In Afghanistan, Afghan rebels played a key role in deposing the Taliban regime. But contrary to the promises of the Bush administration that the Afghan War would be short and decisive, the objective was redefined from removing the Taliban to “nation-building” and the conflict was then thoroughly Americanized. The result is today’s seemingly endless, expensive Afghan quagmire.

The lesson of these three wars is that the rhetoric of lift-and-strike is a gateway drug that leads to all-out American military invasion and occupation. Once the US has committed itself to using limited military force to depose a foreign regime, the pressure to “stay the course” becomes irresistible.

If lift-and-strike were to fail in Libya, the same neocon hawks who promised that it would succeed would not apologize for their mistake. Instead, they would up the ante. They would call for escalating American involvement further, because America’s prestige would now be on the line. They would denounce any alternative as a cowardly policy of “cut and run.”
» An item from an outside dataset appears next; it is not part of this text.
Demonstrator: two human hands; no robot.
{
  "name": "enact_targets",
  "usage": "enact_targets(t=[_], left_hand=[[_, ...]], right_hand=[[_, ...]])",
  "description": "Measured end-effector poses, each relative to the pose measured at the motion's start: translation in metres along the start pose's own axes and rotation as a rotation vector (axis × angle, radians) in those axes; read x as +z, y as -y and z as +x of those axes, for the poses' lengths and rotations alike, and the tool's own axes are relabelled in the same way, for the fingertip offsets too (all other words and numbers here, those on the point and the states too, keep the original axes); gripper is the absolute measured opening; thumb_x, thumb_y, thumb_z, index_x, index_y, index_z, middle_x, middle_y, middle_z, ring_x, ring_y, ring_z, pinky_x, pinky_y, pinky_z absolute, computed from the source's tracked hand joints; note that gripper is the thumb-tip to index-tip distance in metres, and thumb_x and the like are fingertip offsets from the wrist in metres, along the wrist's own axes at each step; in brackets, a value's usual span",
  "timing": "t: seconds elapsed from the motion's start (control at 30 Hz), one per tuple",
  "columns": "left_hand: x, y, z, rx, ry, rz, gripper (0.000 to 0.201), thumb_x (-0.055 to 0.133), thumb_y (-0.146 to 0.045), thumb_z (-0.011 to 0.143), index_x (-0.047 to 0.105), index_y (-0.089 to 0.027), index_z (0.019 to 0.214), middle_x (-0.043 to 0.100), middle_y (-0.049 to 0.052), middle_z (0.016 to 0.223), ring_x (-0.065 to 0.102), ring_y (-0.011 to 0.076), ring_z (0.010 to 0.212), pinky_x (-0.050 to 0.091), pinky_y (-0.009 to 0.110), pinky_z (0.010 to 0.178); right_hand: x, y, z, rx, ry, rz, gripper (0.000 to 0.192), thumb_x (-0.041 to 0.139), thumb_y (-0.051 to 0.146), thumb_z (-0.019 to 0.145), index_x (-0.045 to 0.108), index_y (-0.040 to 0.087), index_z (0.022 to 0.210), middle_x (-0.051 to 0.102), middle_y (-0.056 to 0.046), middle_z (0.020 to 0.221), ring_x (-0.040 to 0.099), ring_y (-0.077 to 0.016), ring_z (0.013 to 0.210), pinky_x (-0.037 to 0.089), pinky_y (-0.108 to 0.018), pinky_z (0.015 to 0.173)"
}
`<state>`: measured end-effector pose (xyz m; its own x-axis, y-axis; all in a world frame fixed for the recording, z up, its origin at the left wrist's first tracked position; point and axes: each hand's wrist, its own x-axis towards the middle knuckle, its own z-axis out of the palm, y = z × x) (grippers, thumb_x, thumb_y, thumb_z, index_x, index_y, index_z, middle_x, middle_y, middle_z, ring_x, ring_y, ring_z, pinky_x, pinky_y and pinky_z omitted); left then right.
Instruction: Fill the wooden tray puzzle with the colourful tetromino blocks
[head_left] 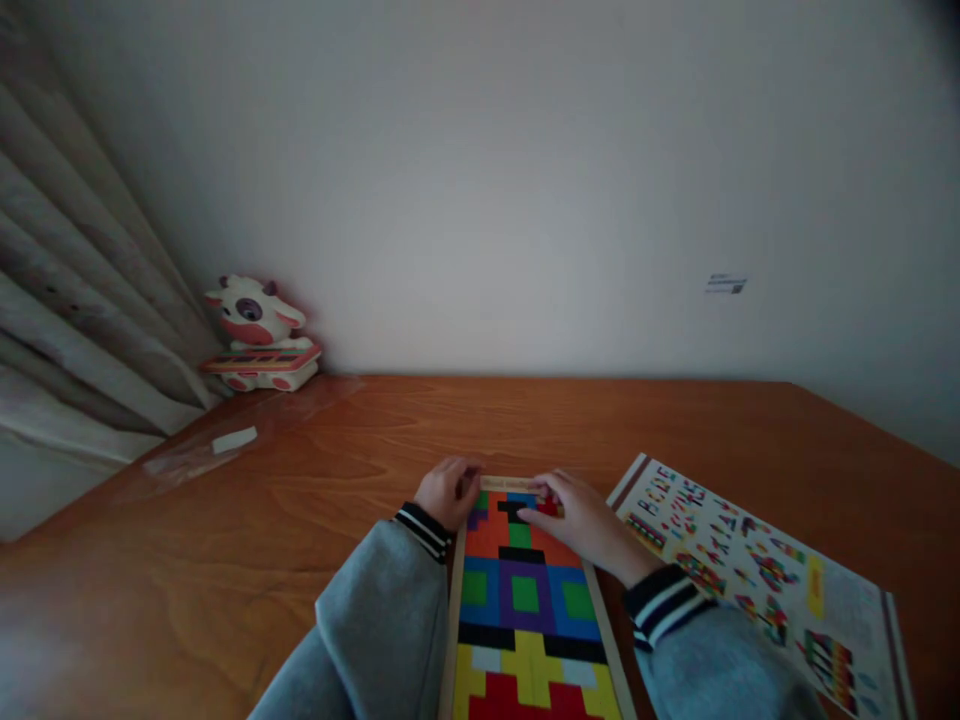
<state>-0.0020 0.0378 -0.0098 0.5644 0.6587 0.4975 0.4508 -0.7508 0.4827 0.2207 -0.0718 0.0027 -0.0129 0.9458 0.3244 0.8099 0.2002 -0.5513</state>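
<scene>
A wooden puzzle tray (pixel 615 662) filled with colourful block pieces lies in front of me, running away from me on the table. My left hand (pixel 450 492) has its fingers curled at the far left corner, closed on the tray's frame. Over the far right corner is my right hand (pixel 581 515), its thumb stretched left and apart from the fingers. A red piece (pixel 550 505) shows between that thumb and fingers, lying among the other pieces. Black, orange, green, blue, purple and yellow pieces fill the visible part. The tray's near end is cut off by the frame.
A printed sheet or box lid (pixel 757 580) with block pictures lies right of the tray, partly behind my right sleeve. A cow-shaped toy with a keyboard (pixel 259 335) stands at the back left beside a curtain (pixel 82 270). Clear tape with a white strip (pixel 234 440) is on the table (pixel 225 560).
</scene>
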Motion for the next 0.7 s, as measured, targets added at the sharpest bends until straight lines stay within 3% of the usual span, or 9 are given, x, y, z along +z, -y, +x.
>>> enact_targets(t=[0.13, 0.3, 0.53, 0.63, 0.7], left_hand=[[0.005, -0.013, 0.002, -0.022, 0.051, -0.059, 0.017, 0.053, -0.026, 0.090, 0.066, -0.020, 0.100, 0.072, 0.004, 0.087, 0.066, 0.0161, 0.075, 0.054, 0.027, 0.072], [0.006, -0.019, 0.003, -0.030, 0.052, -0.136, 0.017, 0.053, -0.026, 0.091, 0.066, -0.019, 0.100, 0.073, 0.005, 0.092, 0.067, 0.0160, 0.078, 0.054, 0.027, 0.074], [0.004, -0.019, 0.001, 0.151, 0.148, -0.062, 0.033, 0.067, -0.042, 0.084, 0.070, -0.018, 0.106, 0.075, 0.009, 0.094, 0.069, 0.0236, 0.088, 0.052, 0.036, 0.083], [0.002, -0.021, 0.002, 0.152, 0.126, -0.076, 0.048, 0.071, -0.046, 0.081, 0.065, -0.018, 0.119, 0.075, 0.009, 0.099, 0.069, 0.0250, 0.093, 0.051, 0.038, 0.087], [0.000, -0.023, 0.002, 0.167, 0.091, -0.119, 0.049, 0.069, -0.047, 0.084, 0.064, -0.019, 0.124, 0.075, 0.009, 0.102, 0.068, 0.0244, 0.096, 0.050, 0.038, 0.089]], right_hand=[[0.015, 0.004, 0.002, -0.059, -0.037, -0.132, 0.019, 0.068, 0.033, 0.085, 0.068, 0.022, 0.100, 0.069, -0.007, 0.096, 0.065, -0.0255, 0.093, 0.051, -0.040, 0.084], [0.020, 0.007, -0.004, -0.070, -0.108, -0.134, 0.014, 0.055, 0.026, 0.093, 0.069, 0.024, 0.096, 0.071, -0.005, 0.091, 0.067, -0.0233, 0.085, 0.052, -0.038, 0.079], [0.014, 0.004, -0.007, 0.029, -0.199, 0.022, 0.021, 0.050, 0.033, 0.096, 0.068, 0.023, 0.098, 0.073, -0.006, 0.093, 0.069, -0.0223, 0.085, 0.054, -0.036, 0.077], [0.012, 0.007, -0.009, 0.045, -0.244, 0.104, 0.022, 0.052, 0.037, 0.096, 0.068, 0.024, 0.103, 0.075, -0.006, 0.098, 0.070, -0.0220, 0.087, 0.056, -0.036, 0.078], [0.011, 0.012, -0.011, -0.027, -0.221, 0.134, 0.020, 0.053, 0.034, 0.096, 0.069, 0.025, 0.105, 0.075, -0.005, 0.104, 0.070, -0.0216, 0.093, 0.056, -0.037, 0.084]])
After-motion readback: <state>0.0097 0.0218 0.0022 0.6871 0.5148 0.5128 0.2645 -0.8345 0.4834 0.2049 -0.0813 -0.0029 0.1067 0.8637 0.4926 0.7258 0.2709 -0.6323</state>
And as soon as any American soldiers died in Libya, the hawks would claim that we would be betraying their memory, unless we conquered Libya and occupied it for years or decades until it became a functioning, pro-American democracy.
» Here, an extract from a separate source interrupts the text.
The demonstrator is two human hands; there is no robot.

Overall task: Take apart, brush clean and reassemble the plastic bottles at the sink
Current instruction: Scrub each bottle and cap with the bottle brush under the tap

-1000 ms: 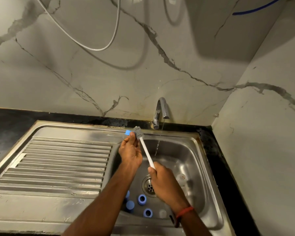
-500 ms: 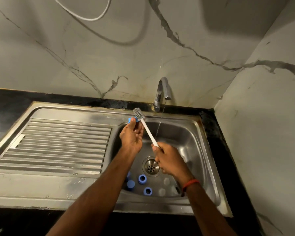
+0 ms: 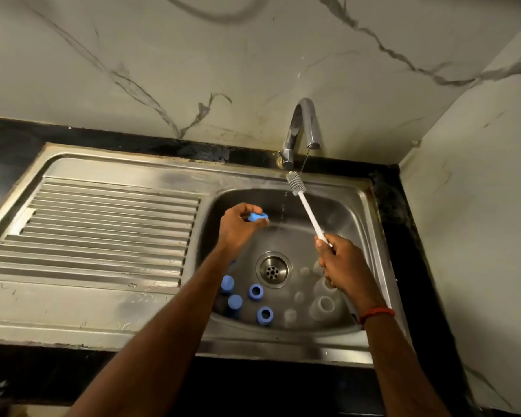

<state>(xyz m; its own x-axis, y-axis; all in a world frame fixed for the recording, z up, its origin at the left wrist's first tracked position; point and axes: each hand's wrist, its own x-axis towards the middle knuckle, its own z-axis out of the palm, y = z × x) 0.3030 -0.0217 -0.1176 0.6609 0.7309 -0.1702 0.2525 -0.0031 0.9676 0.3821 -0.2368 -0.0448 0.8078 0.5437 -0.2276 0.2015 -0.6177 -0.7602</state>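
The left hand point(image 3: 238, 230) pinches a blue cap point(image 3: 257, 217) over the sink point(image 3: 118, 167) basin, apart from the brush point(image 3: 309, 210). The right hand point(image 3: 342, 263) grips its white handle, bristle head up, just below the tap point(image 3: 303, 127). On the basin floor, 4 loose caps point(image 3: 255, 292) show (left of the drain point(image 3: 273, 269)) and clear bottles point(image 3: 322, 305) lie to its right.

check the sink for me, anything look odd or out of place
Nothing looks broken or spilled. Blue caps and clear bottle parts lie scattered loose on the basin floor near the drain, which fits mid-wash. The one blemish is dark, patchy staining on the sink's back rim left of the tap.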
Those who are promoting an American war against Gadhafi must answer the question: “You and whose army?” The term “jingoism” comes from a Victorian British music-hall ditty: “We don’t want to fight but by Jingo if we do,/ We’ve got the ships, we’ve got the men, we’ve got the money too.” Unfortunately for 21st-century America’s jingoes, we haven’t got the ships, the men or the money.

The continuing wars in Iraq and Afghanistan have stretched US military manpower to the limits. The US has paid for these wars by borrowing rather than taxation. The long-term costs of these conflicts, including medical care for maimed American soldiers, will run into the trillions, according to the economists Joseph Stiglitz and Linda Bilmes.

If a lift-and-strike policy failed, and the result was a full-scale American war in Libya, how would Sen. McCain propose to pay for it? Republicans since Reagan have preferred to use deficit spending rather than taxes to pay for wars and military buildups.

No doubt the Republican hawks would support paying for a Libyan war, like the Iraq and Afghan wars, by adding hundreds of billions or trillions to the deficit, even as they claim that non-military programs are bankrupting the country.

Napoleon and Hitler were brought down when they foolishly fought wars on two fronts. In hindsight they look like strategic geniuses compared to the American hawks who, not content that the US is fighting two simultaneous wars in the Muslim world, are recklessly proposing a third.

Fortunately, the American people in 2008 chose not to entrust Sen. McCain with the office of commander in chief. While his domestic policy has been too timid and incremental, in his foreign policy Barack Obama has proven to be the cautious realist that America needed after the trigger-happy George W. Bush. His prudence is shared by his conservative secretary of defense, Robert Gates, who recently told an audience of West Point cadets:

“In my opinion, any future defense secretary who advises the president to again send a big American land army into Asia or into the Middle East or Africa should ‘have his head examined,’ as General MacArthur so delicately put it.”

Gates is right. Those who propose US military intervention in Libya, even as the US remains bogged down in Iraq and Afghanistan, should get their heads examined.

Michael Lind is Policy Director of the Economic Growth Program at the New America Foundation and is the author of “The Next American Nation: The New Nationalism and the Fourth American Revolution.”